Set down word for word each line from the start of the listing through the line that contains "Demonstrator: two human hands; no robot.", both included.

Data below START

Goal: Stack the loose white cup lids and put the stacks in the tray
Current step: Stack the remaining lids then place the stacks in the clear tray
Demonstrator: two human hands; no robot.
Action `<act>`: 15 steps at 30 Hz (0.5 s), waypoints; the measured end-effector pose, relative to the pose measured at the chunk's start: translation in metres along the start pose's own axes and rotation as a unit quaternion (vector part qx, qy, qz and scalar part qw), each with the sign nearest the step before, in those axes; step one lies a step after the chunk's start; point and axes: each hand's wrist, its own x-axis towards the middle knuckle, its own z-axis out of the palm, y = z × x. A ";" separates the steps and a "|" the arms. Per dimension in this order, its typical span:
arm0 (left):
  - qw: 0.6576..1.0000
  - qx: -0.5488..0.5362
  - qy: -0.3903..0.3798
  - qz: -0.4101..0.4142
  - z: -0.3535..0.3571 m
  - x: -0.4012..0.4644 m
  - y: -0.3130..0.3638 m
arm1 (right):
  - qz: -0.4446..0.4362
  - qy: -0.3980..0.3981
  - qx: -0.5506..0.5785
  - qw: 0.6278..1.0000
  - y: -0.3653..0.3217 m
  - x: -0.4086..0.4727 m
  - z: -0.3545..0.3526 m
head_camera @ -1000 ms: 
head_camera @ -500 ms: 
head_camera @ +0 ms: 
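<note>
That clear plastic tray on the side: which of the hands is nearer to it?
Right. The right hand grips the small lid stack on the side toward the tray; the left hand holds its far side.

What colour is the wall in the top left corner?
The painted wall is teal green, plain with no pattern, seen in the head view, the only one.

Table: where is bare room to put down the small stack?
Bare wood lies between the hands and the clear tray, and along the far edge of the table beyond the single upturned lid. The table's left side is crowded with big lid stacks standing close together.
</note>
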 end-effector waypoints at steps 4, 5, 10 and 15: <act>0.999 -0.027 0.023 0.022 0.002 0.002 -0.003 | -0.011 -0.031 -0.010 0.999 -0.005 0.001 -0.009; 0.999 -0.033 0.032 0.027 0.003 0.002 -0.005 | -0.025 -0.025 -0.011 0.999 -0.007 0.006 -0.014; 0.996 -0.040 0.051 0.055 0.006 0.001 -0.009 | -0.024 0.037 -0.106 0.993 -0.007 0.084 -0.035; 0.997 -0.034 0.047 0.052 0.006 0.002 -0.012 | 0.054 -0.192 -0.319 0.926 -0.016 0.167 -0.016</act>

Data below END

### Output for this exercise
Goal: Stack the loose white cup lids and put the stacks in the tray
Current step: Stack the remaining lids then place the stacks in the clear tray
Demonstrator: two human hands; no robot.

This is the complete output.